## Work instruction:
The required output is the exact run of lines below that opens at the line with "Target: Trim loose" and closes at the line with "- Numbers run".

## Dataset content:

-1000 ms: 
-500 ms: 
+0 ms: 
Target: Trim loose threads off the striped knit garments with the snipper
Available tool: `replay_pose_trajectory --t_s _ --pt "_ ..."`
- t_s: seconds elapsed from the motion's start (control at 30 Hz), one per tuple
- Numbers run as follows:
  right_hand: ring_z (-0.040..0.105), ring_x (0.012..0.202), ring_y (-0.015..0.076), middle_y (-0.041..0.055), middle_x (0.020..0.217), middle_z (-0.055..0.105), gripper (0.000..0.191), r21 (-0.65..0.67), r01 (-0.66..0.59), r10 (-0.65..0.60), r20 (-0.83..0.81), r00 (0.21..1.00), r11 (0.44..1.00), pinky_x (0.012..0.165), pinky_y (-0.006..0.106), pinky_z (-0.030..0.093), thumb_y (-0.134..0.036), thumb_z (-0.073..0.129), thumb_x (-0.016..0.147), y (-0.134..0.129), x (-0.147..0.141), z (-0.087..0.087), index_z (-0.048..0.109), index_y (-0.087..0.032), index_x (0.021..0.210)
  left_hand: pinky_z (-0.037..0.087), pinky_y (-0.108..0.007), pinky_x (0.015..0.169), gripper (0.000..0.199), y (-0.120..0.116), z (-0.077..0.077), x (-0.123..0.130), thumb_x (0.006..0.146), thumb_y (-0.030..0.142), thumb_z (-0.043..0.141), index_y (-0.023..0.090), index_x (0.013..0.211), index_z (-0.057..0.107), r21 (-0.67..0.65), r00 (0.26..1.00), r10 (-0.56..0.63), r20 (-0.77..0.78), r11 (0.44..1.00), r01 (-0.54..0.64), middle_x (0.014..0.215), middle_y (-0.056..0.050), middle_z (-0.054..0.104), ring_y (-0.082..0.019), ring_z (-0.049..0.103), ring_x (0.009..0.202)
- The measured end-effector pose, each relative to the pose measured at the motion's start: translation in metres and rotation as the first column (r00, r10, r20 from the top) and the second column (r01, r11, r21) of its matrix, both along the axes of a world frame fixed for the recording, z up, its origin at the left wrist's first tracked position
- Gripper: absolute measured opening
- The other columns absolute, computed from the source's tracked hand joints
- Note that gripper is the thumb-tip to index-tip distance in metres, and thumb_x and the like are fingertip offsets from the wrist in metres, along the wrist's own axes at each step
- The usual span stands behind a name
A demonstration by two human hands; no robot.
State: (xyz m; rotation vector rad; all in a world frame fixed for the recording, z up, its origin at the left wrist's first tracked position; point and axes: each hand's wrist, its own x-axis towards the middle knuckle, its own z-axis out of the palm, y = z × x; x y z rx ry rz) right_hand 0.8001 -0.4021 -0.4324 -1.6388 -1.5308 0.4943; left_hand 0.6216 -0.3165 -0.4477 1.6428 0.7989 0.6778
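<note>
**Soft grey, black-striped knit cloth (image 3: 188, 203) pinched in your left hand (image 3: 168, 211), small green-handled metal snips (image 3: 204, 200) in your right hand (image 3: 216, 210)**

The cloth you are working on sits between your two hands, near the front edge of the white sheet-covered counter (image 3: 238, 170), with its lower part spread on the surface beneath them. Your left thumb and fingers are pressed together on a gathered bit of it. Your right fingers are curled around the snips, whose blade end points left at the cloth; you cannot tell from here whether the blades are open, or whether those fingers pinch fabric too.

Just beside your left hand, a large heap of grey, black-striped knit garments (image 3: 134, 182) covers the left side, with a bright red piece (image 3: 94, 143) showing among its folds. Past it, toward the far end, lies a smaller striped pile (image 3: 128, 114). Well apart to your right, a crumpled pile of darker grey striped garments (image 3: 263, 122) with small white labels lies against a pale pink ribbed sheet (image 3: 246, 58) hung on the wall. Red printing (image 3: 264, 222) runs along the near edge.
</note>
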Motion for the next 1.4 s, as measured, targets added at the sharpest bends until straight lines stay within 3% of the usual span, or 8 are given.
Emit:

## Response box:
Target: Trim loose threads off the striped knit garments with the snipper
Available tool: `replay_pose_trajectory --t_s _ --pt "_ ..."`
- t_s: seconds elapsed from the motion's start (control at 30 Hz), one per tuple
- Numbers run as follows:

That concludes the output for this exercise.